Por essas coincidências da vida -que nunca são coincidências, talvez providencia- tinha acabado de ler mais um livro de Byung-Chul Han. O formato habitual em que o filósofo coreano-alemão escreve, ensaio curto, carregado, outra carga de profundidade. Desta vez o título não podia ser mais adequado ao filme que estava assistindo: No Enxame: Perspectivas do Digital. E lá, logo de cara, no prefácio, adverte: “Embriagamo-nos hoje em dia da mídia digital, sem que possamos avaliar inteiramente as consequências dessa embriaguez. Essa cegueira e a estupidez simultânea a ela constituem a crise atual”. Foi uma luz que iluminou as cenas que estava assistindo.
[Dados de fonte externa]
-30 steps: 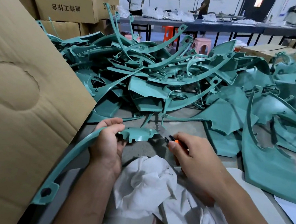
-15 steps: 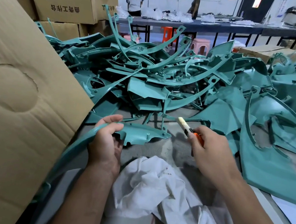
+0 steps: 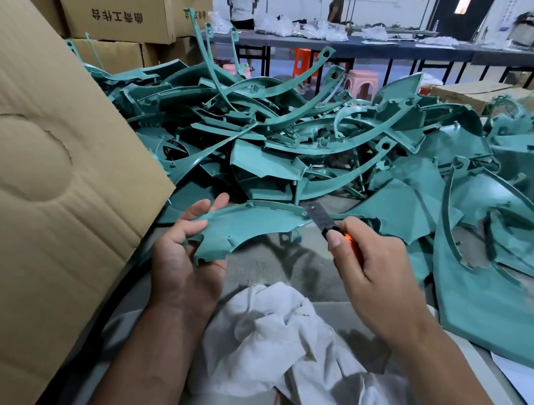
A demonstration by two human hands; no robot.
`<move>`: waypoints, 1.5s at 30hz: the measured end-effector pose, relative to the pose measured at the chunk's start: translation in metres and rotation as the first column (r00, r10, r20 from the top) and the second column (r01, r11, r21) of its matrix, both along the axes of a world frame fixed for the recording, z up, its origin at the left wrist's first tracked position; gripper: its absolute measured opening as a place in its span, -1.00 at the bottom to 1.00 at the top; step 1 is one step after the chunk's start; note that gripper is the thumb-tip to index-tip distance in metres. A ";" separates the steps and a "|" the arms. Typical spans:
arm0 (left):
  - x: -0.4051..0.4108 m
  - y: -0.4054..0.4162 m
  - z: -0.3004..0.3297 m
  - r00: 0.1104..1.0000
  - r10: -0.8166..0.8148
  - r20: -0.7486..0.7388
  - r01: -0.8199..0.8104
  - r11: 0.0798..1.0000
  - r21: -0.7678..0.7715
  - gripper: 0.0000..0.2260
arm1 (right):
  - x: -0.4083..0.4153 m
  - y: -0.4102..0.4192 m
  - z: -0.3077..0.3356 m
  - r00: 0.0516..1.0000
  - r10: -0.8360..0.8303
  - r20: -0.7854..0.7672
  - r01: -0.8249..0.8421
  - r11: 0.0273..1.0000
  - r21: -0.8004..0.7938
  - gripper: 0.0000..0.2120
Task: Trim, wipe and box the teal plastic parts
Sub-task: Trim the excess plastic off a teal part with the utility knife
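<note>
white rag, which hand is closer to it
Left. The left hand holds a teal part with its wrist just beside the rag, at the rag's left edge. The right hand grips a knife above the rag's right side, farther off.

Your left hand (image 3: 186, 259) holds a curved part (image 3: 248, 225) over the table (image 3: 283, 267), the cutter (image 3: 331, 227) in your right hand (image 3: 376, 270) touching its right end; the cloth (image 3: 289, 344) lies before them, the heap of parts (image 3: 286, 135) behind, a cardboard flap (image 3: 36, 185) at your left
</note>
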State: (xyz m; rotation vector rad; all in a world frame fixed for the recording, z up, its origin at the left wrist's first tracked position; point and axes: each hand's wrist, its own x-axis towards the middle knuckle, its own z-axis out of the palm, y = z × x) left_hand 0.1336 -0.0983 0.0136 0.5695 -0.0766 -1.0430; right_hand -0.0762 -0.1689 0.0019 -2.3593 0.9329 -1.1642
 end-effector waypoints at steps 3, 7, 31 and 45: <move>-0.002 -0.001 0.000 1.000 0.014 -0.015 -0.014 1.000 -0.002 -0.74 | -0.002 -0.004 -0.002 0.990 -0.136 -0.046 0.137 0.990 0.018 -0.64; -0.001 -0.002 0.000 0.999 0.042 0.006 -0.042 0.999 0.015 -0.74 | 0.001 0.003 0.005 0.985 -0.128 0.115 0.136 0.989 -0.060 -0.70; -0.007 0.002 0.003 0.987 -0.134 -0.094 0.123 0.986 -0.109 -0.78 | -0.005 -0.008 -0.002 0.971 -0.232 -0.059 0.233 0.973 0.005 -0.73; -0.007 0.005 -0.005 0.839 -0.384 0.385 0.358 0.923 0.142 -0.73 | -0.013 -0.014 -0.003 0.966 -0.182 -0.187 0.188 0.982 0.018 -0.68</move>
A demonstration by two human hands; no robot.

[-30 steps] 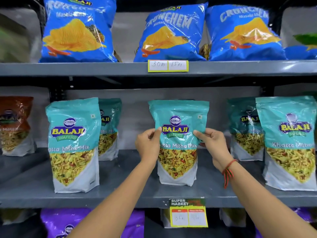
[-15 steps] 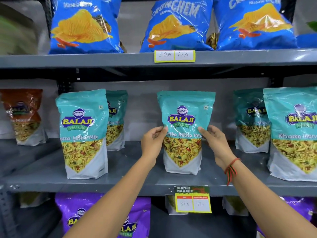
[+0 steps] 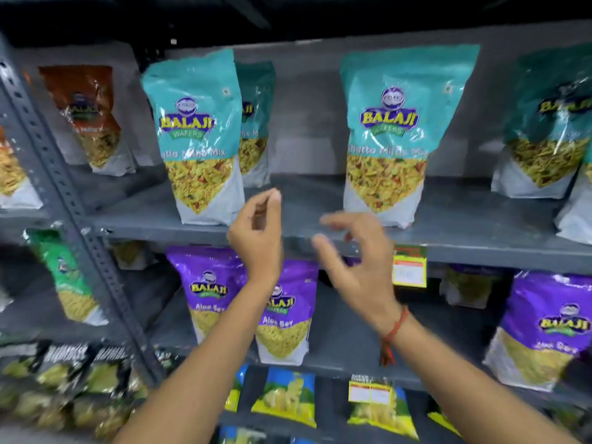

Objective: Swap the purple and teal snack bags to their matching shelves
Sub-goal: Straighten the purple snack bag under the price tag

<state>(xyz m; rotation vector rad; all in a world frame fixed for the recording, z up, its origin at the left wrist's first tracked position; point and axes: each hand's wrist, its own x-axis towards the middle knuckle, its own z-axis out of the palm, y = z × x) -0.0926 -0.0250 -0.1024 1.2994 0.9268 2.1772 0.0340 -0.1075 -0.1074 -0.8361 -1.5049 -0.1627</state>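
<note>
Teal snack bag [image 3: 389,136] is seen standing upright on the teal shelf [image 3: 464,216], released; purple bags [image 3: 282,315] stand below. Both hands, left [image 3: 256,235] and right [image 3: 355,267], are empty, each grip loosely open. Probably a placement is finished; any misplaced bag must be sought next.

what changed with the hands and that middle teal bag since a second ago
Both hands let go of the middle teal bag. The left hand and right hand have drawn back and down, empty, in front of the shelf edge. The view also tilted down, showing the purple bags below. The teal bag stays upright on its shelf, as do its neighbours.
</note>
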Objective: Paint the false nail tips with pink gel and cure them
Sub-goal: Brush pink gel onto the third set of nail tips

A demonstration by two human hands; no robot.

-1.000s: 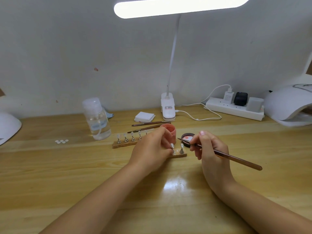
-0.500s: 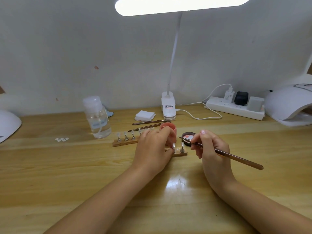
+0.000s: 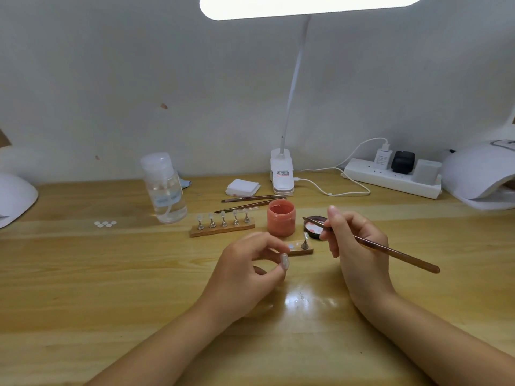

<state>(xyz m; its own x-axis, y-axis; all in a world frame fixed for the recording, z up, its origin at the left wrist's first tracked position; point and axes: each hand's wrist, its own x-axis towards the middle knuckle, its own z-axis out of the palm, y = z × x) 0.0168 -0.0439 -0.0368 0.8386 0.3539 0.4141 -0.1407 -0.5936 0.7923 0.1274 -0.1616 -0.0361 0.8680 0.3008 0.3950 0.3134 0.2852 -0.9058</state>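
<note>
Pink gel jar stands open on the bench; left hand pinches a nail tip, right hand pinches a brush.

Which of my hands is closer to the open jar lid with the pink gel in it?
Right. The right hand is just beside the lid, brush tip over it. The left hand is further left, past the near nail stand.
</note>
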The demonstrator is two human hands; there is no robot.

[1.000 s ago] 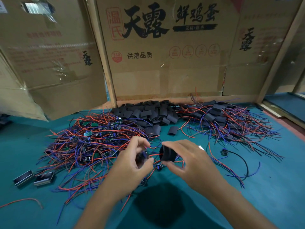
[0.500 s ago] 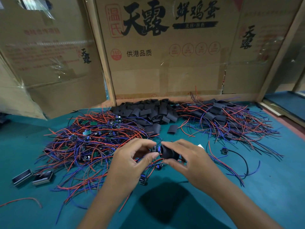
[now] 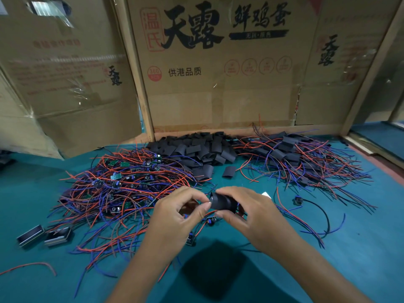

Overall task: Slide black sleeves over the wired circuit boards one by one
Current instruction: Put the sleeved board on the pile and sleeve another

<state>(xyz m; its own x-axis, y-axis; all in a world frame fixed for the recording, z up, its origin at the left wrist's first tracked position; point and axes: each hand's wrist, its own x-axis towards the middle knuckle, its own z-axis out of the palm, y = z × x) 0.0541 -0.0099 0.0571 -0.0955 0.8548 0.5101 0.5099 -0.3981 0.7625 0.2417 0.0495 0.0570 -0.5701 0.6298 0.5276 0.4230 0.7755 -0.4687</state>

A embriaguez do digital, das possibilidades tremendas que a técnica nos oferece, chega a escurecer a realidade e, pior ainda, obnubila as intenções humanas, as razões e o sentido do próprio viver. A moderna tecnologia, que avança por segundos, transmite informações -nos afoga nelas, porque somos incapazes de discernir o que realmente importa- transporta-nos com rapidez, nos faz viver em vários mundos simultâneos. Sim, é verdade. Mas a técnica não nos diz o que deve ser transmitido, nem onde queremos livremente chegar. Somos, sem saber, conduzidos pela nossa criatura. Somos -como alguém acertadamente disse- escravos digitais. E nem reparamos na nossa condição de submissão.
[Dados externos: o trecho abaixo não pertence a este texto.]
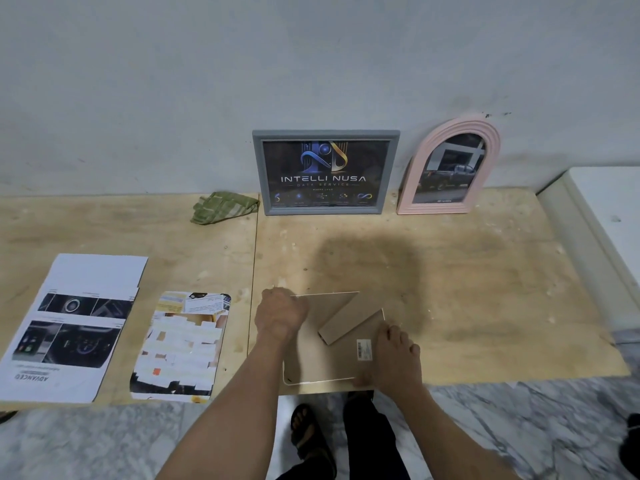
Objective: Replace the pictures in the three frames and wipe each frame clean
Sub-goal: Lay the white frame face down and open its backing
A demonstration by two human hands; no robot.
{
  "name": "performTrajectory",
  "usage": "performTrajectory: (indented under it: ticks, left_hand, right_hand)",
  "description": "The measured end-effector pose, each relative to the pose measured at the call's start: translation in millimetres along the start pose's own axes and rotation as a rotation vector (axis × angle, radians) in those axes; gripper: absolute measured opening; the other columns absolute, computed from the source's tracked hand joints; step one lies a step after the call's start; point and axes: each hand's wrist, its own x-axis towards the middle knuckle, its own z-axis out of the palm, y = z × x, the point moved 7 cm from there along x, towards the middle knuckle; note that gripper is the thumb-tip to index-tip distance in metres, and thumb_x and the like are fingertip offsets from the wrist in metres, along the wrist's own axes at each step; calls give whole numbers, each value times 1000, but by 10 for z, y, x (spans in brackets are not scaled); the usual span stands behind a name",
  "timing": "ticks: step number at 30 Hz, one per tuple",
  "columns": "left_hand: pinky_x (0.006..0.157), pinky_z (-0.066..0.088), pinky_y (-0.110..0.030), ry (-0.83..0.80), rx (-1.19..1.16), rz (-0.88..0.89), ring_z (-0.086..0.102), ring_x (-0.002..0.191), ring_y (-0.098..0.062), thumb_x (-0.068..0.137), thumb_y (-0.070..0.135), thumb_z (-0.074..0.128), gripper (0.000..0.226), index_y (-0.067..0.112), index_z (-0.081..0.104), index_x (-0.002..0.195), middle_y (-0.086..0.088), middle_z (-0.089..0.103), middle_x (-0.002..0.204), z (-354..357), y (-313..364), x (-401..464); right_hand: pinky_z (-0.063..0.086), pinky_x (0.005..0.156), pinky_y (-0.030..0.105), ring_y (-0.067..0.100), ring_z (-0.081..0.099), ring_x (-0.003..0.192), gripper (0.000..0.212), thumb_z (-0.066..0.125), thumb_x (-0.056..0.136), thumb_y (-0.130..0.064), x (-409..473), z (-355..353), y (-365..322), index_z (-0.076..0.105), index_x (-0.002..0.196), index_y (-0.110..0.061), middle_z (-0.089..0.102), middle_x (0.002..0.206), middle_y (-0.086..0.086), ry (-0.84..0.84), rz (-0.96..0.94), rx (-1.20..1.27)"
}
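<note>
A white-edged frame (332,362) lies face down near the table's front edge, its brown back and folded stand facing up. My left hand (280,315) rests as a loose fist on its far left corner. My right hand (393,358) presses on its right side, fingers spread near a barcode sticker. A grey frame (325,172) with a dark logo picture leans on the wall. A pink arched frame (450,164) with a car picture leans beside it. A green checked cloth (223,206) lies left of the grey frame.
Two loose printed pictures lie on the left of the plywood table (485,271): a white sheet with car interiors (72,327) and a round-cornered print (181,346). A white ledge (602,230) borders the right. My feet stand on marble floor below.
</note>
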Motion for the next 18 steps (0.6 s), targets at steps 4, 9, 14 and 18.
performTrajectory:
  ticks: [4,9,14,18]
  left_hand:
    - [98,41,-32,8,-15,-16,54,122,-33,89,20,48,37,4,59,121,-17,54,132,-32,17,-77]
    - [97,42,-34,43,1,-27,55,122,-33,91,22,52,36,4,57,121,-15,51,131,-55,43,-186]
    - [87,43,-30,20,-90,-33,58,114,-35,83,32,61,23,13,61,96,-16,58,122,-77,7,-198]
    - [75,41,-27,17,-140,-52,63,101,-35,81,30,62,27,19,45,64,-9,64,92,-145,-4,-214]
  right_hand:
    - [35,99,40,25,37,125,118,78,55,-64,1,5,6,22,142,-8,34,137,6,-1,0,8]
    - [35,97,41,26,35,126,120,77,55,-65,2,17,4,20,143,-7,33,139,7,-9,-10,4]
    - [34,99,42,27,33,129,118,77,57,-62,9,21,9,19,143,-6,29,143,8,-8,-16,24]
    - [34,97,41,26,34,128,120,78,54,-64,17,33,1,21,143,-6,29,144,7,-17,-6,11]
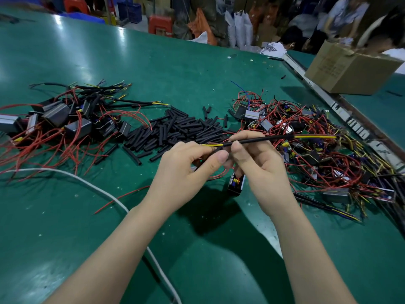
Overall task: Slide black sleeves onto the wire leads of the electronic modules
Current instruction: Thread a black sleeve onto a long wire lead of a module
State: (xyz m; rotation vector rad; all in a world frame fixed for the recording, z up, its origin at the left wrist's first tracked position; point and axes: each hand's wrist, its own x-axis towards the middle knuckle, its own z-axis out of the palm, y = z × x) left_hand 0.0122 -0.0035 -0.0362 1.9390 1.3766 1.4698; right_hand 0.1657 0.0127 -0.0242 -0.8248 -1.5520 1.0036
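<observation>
A: At the middle of the green table (153,69), head view: state the condition of both hands.

B: The left hand (186,170) has its fingers curled, with thumb and forefinger pinching the near end of the black sleeve (258,140). The right hand (258,163) also pinches this sleeve, just beside the left fingertips. The 2 hands are close together, above the table surface.

A: Location of the lead?

B: The yellow wire lead (315,136) passes through the sleeve. It projects from the far end toward the right, and a short yellow tip shows at the near end beside the left thumb. The sleeve runs roughly level, rising slightly to the right.

A: And the module?

B: 1 electronic module (236,184) sits below the right hand, partly hidden by it. Whether it touches the table cannot be told.

A: Surrounding stock?

B: A heap of loose black sleeves (175,128) lies behind the hands. A pile of sleeved modules (65,119) lies at left. A tangle of modules with red wires (317,154) lies at right. A cardboard box (350,69) stands at far right. A white cable (87,178) crosses the near table under the left forearm.
</observation>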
“Espelho, espelho meu, quem é mais bela do que eu”. A Madrasta Má, certifica-se da sua beleza impar em regularidade quotidiana. Até que aparece a Branca de Neve e a megera enfurece-se com o espelho, que nada tinha a ver com os padrões estéticos. Eram tempos distantes da IA, e os contos e fábulas, sempre repletos de fantasia, ainda se ancoravam no mundo real,
O Facebook, o Instagram, as redes sociais são nossos espelhos de hoje, cujo compromisso com a verdade não é o mesmo que nos tempos da Branca de Neve. Aliás, não existe nenhum compromisso; são espelhos dóceis, maleáveis, que sempre respondem ao gosto do freguês. Se algum deles colocar as manguinhas de fora, cancela-se e parte-se para outro. Até desenhar nosso Barbieland, confortável e sob medida. A nossa Pasárgada, onde somos amigos do rei….e dos espelhos. E nos divertimos falando com os nossos botões -ou com o nosso umbigo; botões que, no dizer de Machado de Assis, são aquele senado que sempre vota ao nosso favor.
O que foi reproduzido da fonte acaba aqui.